General Motors deserves bankruptcy. The CEO’s who led it there — Roger Smith, Rick Wagoner, and now Fritz Henderson — deserve infamy. They earned tens of millions of dollars, in return for ruining a great company. They betrayed the memory of Alfred P. Sloan. They betrayed the trust of many thousands of hard-working car workers, who worked with pride and honor. They do not deserve a cent of American taxpayers’ bailout money. They taught the world, and generations of MBA students, a key lesson.
If you do not love your product, if you do not innovate, if you do not manage your product and instead manage your short-term bottom line, if you cut costs instead of creating value, you may pretend you are maximizing shareholder value, but what you are doing in fact is destroying long-term shareholder value and destroying jobs. Your behavior is not only bad management, it is morally wrong. You give management everywhere a bad name, a bad taste and a bad smell.
There is no room for Saturn in GM’s future — because GM has no future at all, thanks to those who ruined a great company.
_______________
*What follows is based in part on: Saturn was Supposed To Save GM, by Paul Ingrassia, NEWSWEEK, April 13, 2009.


2 comments
Comments feed for this article
April 30, 2009 at 4:02 pm
Gordon Wangers
This is one of the simplest, but one of the BEST, descriptions of what went wrong at GM. Indeed, management by short-term quarterly earnings-based finance men INSTEAD of the car lovers Prof. Maital describes is what killed GM. I had a ringside seat to view this destruction, as CEO of AMCI, the auto industry’s largest marketing and promotional agency.

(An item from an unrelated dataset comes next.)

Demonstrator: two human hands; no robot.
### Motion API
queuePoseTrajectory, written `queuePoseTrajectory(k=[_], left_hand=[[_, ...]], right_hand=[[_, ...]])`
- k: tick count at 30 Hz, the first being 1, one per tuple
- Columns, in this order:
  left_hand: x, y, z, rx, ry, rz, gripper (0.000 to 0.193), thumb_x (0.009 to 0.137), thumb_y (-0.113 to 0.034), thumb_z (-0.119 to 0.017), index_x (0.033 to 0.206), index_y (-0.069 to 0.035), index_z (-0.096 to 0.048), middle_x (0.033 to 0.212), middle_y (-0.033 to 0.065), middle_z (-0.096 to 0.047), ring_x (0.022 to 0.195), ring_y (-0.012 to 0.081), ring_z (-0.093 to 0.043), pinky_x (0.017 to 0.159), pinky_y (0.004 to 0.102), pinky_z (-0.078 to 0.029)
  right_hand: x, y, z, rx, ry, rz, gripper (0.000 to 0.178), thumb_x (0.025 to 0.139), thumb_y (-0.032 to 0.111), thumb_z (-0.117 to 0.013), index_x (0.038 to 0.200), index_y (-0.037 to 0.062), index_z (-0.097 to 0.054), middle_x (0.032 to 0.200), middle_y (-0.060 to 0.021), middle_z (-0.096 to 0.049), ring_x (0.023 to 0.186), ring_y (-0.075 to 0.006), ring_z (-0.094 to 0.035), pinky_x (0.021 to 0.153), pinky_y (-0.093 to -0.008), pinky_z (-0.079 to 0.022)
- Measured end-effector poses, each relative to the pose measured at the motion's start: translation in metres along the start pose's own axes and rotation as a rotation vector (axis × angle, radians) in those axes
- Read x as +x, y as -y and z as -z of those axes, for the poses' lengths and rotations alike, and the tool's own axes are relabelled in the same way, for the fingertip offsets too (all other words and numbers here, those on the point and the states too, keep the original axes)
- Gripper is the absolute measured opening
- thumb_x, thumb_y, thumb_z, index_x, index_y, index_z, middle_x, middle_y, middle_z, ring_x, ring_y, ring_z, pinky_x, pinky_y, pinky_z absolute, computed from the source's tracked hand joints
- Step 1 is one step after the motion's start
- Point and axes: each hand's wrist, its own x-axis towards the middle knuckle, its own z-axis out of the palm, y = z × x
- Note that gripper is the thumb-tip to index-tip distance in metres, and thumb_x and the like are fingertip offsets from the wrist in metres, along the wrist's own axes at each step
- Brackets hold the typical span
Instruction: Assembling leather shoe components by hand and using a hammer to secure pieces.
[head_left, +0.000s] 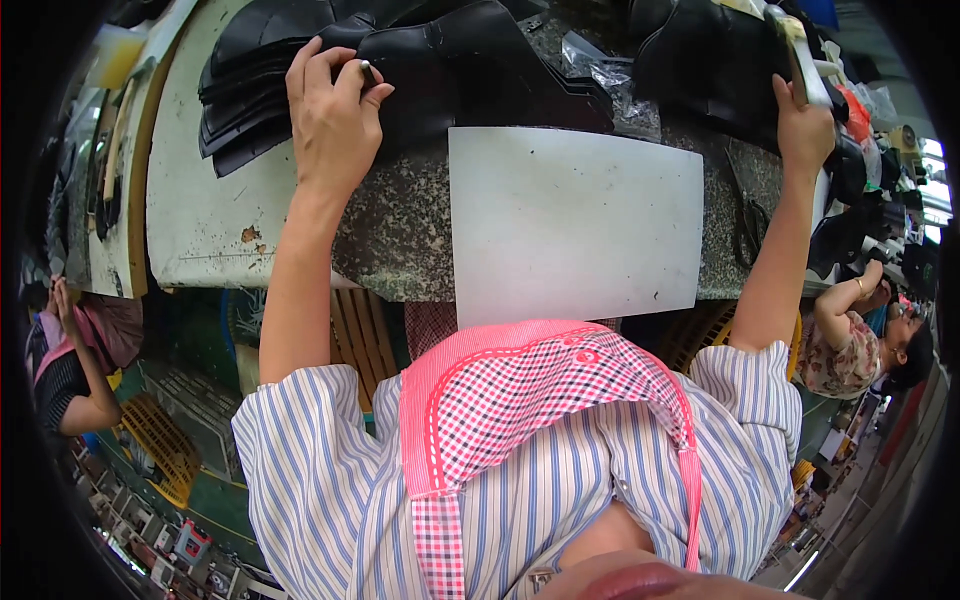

I always thought it was interesting that GM clients were generally arrogant and not interested, while the Toyota/Lexus/Scion people, despite their success, usually could make time to hear an idea or listen to a concept.
August 23, 2010 at 8:03 pm
Joseph P. Carlino
Its people that make cars. If the front line assembly worker has a say and is valued by the administration, then the quality of the car will be excellent. Saturn was doing that and somehow all of that changed and was converted over to bean counter. I am so sorry that happened.
I am of the udnerstanding that Saturn will be taken over by another car company. This is just rumor. I hope its true.